Here's the experimental procedure:

  1. Using your XML editing capability, whatever you've landed on, remove just the:

    <Default Extension="bin" ContentType="application/vnd.openxmlformats-officedocument.presentationml.printerSettings"/>

    line from the [ContentTypes].xml on bad-default (work on a copy of course).

  2. Remove this line from ppt/_rels/presentation.xml.rels in bad-default:

    <Relationship Id="rId2" Type="http://schemas.openxmlformats.org/officeDocument/2006/relationships/printerSettings" Target="printerSettings/printerSettings1.bin"/>
  3. Remove the ppt/printerSettings/printerSettings1.bin member from the bad-default.pptx zip archive.

There is some evidence on Google search that a problematic printerSettings.bin can cause a repair-error on open, I expect because someone found an exploit for that binary file.

scanny commented 8 months ago

Looks like VSCode is not a great option, my mistake. I would go with opc-diag for the time being.

pip install git+https://github.com/python-openxml/opc-diag.git@develop

Docs are here: https://opc-diag.readthedocs.io/en/latest/

First move would be to extract so you can inspect and edit the XML:

$ opc extract bad-default.pptx bad-default

Then just make the edits I mentioned above and repackage with:

$ opc repackage bad-default new-bad-default.pptx
scanny commented 8 months ago

Hmm, k, just reading your experimental method there, it looks like the printerSettings is not the culprit.

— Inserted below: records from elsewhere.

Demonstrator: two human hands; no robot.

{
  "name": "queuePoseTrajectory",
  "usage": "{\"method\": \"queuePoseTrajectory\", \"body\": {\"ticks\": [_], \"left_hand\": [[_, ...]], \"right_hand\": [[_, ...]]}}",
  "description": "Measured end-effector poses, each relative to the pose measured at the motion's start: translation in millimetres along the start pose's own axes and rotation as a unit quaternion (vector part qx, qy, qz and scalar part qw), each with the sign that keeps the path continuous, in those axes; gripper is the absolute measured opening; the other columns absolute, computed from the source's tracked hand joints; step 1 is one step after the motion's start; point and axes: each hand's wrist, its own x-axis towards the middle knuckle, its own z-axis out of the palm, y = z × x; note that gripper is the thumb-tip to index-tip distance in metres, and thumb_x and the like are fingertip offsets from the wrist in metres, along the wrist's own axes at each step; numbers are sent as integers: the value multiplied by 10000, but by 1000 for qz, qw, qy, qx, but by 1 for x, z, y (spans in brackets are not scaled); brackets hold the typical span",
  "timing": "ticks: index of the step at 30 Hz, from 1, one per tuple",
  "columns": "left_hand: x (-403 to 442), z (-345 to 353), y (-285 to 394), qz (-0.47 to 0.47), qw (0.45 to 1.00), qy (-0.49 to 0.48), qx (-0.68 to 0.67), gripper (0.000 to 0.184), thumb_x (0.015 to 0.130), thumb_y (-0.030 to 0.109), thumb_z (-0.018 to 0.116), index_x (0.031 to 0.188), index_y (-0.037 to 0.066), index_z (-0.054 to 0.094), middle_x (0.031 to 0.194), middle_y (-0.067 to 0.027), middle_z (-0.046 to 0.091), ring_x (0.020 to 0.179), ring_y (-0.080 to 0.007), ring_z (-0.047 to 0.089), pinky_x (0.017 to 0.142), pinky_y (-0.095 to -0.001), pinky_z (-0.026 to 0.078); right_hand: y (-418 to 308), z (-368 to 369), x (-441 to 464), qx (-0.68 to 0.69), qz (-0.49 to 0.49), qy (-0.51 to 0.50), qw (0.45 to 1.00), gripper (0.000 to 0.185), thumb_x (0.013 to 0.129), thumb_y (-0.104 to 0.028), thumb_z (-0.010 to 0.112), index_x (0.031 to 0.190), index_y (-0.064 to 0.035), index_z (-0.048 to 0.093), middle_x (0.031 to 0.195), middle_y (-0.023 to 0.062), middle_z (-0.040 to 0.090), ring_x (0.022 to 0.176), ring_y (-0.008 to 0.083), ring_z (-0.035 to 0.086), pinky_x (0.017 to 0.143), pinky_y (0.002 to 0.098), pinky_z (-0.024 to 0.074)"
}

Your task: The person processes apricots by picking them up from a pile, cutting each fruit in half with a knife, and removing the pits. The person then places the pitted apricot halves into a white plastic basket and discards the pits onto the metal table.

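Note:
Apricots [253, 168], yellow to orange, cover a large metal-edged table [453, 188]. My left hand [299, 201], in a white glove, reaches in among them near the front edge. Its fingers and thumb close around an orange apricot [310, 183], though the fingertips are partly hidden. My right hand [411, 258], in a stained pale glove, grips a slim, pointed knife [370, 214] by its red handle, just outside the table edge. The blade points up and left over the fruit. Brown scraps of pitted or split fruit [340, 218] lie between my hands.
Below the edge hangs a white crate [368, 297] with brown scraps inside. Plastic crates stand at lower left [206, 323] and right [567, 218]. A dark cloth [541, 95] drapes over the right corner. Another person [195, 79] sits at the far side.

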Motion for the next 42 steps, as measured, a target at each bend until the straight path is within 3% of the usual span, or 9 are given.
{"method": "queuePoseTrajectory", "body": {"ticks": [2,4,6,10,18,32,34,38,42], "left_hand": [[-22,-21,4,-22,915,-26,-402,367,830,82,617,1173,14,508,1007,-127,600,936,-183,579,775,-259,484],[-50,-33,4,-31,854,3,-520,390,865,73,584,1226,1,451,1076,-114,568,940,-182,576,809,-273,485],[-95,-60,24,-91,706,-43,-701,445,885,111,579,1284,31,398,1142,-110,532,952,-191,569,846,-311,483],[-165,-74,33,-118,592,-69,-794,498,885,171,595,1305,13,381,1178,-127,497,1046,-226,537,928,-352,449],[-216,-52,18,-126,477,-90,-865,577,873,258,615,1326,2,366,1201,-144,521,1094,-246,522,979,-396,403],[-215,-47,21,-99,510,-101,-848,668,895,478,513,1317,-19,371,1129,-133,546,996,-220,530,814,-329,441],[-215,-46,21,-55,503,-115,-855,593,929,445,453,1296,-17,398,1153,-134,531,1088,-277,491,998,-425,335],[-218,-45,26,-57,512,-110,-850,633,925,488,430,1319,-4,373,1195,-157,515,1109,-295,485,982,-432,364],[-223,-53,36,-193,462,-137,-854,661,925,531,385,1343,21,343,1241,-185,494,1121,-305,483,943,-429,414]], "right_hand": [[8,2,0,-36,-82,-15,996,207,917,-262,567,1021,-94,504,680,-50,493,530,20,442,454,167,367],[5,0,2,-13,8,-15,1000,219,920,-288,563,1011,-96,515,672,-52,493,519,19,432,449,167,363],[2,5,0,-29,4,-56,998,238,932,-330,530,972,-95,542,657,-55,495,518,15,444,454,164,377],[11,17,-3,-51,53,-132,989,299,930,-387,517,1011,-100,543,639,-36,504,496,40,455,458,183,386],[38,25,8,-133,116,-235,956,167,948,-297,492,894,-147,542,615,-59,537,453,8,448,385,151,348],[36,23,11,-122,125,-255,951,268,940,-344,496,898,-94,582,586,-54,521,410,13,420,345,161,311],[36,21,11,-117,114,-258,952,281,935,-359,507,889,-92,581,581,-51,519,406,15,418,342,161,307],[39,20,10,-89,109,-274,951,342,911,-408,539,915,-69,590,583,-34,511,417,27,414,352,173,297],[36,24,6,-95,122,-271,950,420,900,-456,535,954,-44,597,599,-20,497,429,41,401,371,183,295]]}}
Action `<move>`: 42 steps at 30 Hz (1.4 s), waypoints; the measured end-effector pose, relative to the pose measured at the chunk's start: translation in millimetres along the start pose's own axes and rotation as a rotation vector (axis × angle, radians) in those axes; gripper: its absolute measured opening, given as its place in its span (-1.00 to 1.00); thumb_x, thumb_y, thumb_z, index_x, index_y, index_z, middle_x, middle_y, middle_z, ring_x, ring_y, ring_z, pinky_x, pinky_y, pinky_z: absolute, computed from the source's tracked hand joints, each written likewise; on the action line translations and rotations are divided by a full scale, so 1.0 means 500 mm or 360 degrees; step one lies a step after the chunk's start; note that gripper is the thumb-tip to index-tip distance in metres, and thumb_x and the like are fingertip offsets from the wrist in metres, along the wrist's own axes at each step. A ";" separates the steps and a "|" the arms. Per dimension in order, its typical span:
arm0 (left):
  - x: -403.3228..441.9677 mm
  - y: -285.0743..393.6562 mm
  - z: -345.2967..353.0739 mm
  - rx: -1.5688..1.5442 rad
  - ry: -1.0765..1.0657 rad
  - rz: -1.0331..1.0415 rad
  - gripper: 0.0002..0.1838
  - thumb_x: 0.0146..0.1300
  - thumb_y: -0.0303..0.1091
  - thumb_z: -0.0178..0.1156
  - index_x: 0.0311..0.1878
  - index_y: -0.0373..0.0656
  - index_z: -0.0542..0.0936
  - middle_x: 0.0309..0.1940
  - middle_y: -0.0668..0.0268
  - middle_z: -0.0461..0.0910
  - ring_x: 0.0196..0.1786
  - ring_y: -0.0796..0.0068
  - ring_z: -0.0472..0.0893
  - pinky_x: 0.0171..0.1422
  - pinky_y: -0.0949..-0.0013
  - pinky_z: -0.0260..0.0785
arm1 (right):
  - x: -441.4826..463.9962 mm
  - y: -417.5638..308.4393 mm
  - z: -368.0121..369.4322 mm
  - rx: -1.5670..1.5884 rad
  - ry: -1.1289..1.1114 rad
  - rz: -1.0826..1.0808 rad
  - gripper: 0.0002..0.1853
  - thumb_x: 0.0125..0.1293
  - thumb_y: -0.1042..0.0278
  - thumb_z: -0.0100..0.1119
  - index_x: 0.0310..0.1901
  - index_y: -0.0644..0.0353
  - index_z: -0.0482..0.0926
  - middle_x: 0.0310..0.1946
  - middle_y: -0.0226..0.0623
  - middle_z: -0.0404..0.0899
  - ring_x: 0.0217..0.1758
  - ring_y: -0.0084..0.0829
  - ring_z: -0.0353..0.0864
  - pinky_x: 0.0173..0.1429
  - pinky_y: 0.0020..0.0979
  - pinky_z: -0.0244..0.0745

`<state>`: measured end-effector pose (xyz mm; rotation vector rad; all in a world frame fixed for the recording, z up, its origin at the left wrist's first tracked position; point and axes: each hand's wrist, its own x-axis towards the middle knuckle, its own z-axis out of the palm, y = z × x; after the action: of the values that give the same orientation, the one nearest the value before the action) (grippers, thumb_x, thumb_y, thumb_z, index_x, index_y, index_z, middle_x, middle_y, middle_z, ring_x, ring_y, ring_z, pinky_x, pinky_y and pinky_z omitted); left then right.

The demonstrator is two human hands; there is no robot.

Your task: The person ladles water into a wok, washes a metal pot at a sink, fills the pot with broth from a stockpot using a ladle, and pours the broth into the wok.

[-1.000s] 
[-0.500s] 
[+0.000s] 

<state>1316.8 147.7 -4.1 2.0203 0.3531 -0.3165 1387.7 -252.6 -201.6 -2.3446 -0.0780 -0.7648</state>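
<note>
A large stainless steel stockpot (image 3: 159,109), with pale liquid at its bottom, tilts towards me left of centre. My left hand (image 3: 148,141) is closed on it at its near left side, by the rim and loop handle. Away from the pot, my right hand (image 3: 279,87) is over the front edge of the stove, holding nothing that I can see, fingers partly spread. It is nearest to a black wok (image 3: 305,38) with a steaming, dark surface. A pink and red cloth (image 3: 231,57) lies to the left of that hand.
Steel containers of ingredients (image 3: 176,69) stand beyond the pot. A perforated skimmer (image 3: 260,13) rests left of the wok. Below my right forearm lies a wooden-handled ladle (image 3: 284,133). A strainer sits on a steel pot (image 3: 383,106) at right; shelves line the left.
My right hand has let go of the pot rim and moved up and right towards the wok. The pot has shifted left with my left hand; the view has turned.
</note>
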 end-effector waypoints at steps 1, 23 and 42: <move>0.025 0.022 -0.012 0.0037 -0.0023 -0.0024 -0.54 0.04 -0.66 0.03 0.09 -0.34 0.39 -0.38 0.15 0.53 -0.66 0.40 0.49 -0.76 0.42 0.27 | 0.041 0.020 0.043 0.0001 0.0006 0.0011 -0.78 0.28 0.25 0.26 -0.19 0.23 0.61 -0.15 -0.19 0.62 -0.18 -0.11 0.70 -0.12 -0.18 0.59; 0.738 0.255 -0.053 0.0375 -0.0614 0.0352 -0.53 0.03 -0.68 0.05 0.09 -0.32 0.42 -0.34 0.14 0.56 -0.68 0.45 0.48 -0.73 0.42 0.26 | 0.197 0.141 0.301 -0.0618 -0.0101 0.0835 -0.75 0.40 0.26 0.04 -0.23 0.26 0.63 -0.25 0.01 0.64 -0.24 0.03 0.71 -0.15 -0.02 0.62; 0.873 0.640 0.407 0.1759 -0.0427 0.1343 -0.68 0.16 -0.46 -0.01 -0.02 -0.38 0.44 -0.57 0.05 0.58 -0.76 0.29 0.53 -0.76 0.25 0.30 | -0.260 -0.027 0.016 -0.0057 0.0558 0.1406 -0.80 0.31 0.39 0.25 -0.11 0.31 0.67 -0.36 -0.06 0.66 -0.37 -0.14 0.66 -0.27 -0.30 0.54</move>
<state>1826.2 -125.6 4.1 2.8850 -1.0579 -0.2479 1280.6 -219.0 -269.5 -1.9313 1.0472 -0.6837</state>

Do you have Windows PowerPoint available or only Keynote?

scanny commented 8 months ago

python-pptx is only going to place content-types that actually occur in the presentation, whereas it looks like Keynote just adds in a large block of standard defaults.

I think it's time for a bisection approach:

  1. Add all these missing Default extension elements into the [ContentTypes].xml of bad-default and see if that fixes the problem. That should give us a baseline and confirm that you're on the right track.
  2. If that works, only put in the first four (bisect) and see if that works. If it does only put in the first two. If it doesn't take out those four and put in the last four, etc. until you've narrowed it down to exactly which one, if any, is required. Could be two or more of course, but you'll get there in the quickest way by bisecting (binary search basically).
redsuperbat commented 8 months ago

@scanny I did what you said and was able to open it without repairing it on windows. We are getting closer, I'm going to disect and see which default extension is mandatory.

redsuperbat commented 8 months ago

Ok @scanny
I have narrowed it down to this Default:

<Default Extension="jpeg" ContentType="image/jpg"/>

My guess is that microsoft office 365 cant handle Extension=jpg and needs the Extension=jpeg.

redsuperbat commented 8 months ago

@scanny Scratch that, seems like there is something else which is not working properly here.

scanny commented 8 months ago

Yeah, "image/jpg" does not appear anywhere in the python-pptx code, so that wouldn't be it I don't think. We use image/jpeg for all extensions in ("jpe", "jpeg", "jpg").

scanny commented 8 months ago

Your opc-diag error is coming from not installing from the develop branch. Use the pip command I mentioned.